Вода закапала чаще, чаще, чаще и – кончилась.

– И мне через бабушку богатство шло, – вымолвила, наконец, третья. – Мы с ней разносили по домам творог. Я в школе училась, в восьмом… или девятом? Покупатели у нас были постоянные, мы к ним привыкли, они к нам, общались чуть не по-родственному, через творог. Кроме других, носили одной барыне, по другому не назвать, да она, наверное, барыней и была, в третьем, может поколении, а может уже наша, советская, с грабленого. Золота у неё – вот не поверите! – целый сундучок, когда нас с бабкой чаем поила, показывала и жаловалась, что не уехала вовремя, а теперь вот всё пропадает. И предложила бабуле – для меня… внучку, говорит, пора наряжать – браслет из трёх колец. Не за деньги. Отдадите, мол, творогом, за два месяца.

– Это много?

– Где! По полкило два раза в неделю.

– Задаром…

– Она бабушку любила.

– Ну и…

– Не взяла я. Болтался на запястье.

– Он и должен!

– Откуда мне знать было? Нет, говорю, не нравится, мне бы часики…

– А бабка что тебя слушала? Ведь драгоценность!

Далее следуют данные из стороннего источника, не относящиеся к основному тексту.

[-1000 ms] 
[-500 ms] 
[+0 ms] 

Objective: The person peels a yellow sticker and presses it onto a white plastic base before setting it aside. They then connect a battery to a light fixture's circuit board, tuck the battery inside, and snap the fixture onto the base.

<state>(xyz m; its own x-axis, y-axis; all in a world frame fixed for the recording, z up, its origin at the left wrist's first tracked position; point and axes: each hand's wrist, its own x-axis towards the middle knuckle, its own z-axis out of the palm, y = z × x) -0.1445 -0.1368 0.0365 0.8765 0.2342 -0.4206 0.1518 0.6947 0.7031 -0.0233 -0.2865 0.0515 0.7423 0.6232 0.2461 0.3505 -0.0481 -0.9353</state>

– Она только одну драгоценность знала – корову…

– Часы-то хоть хорошие? Чьи?

– Не помню. Я их и не носила почти, отставали сильно.

– Значит, советские…

ЧЕХАРДА-ЭПОПЕЯ

Коля – через Сашу, Саша через Петю, Петя через Сидора Семёновича, дворника, Сидор Семёнович, дворник, через Маргариту Евграфовну, с задержкой, та – через заведующую школьной столовой, как зовут не знаю, заведующая через Мишкиного отца, а тот через самого Олега Игнатьевича, шишку; шишка через племянницу имярека, страшно выговорить, с задержкой, племянница, конечно, через своего папаню, с истерикой и обмороком, тому пришлось-таки, хоть и зарекался, ворона, через брательника, орла; орёл, который имярек, страшно выговорить, похихикал, первые магазины закрылись, и хотел сначала через бывшую любовницу Первого, с удовольствием, хоть и накладно, не выгорело, пришлось через Второго, полчаса Моральный кодекс и Генеральную линию, конверт под сукно, город без продуктов; Второй, оказалось, лучше Первого, потому что первые, чуть что – новые, а вторые – вечные, вот он-то, Второй, знал через кого, зна-ал, он, Второй сразу через Лучезарный зад, единый с народом, Лучезарный зад, который единый, через Самого единого, Самый единый через Константина, Константин через Юрия, Юрий через Леонида, Леонид через Никиту, Никита через Иосифа; дальше, правда, разномыслие: Иосиф то ли через Иакова, то ли через Виссариона, то ли через Владимира и братьев его, с задержкой и удовольствием, а может – и то, и другое, и третье, так сказать, синоптически, но если считать от Владимира, то он, все помнят, через Николая…

И всё сызнова: Николай через Сашу, Саша через Петю, Петя через Сидора Семёновича, дворника… и третий раз, пятый, десятый, сто двадцать седьмой, тысяча девятьсот семнадцатый, тысяча девятьсот пятьдесят шестой и, наконец, тысяча девятьсот девяносто первый…

ДУРАК

Котёнок был таким жалким, что даже жалеть его не хотелось.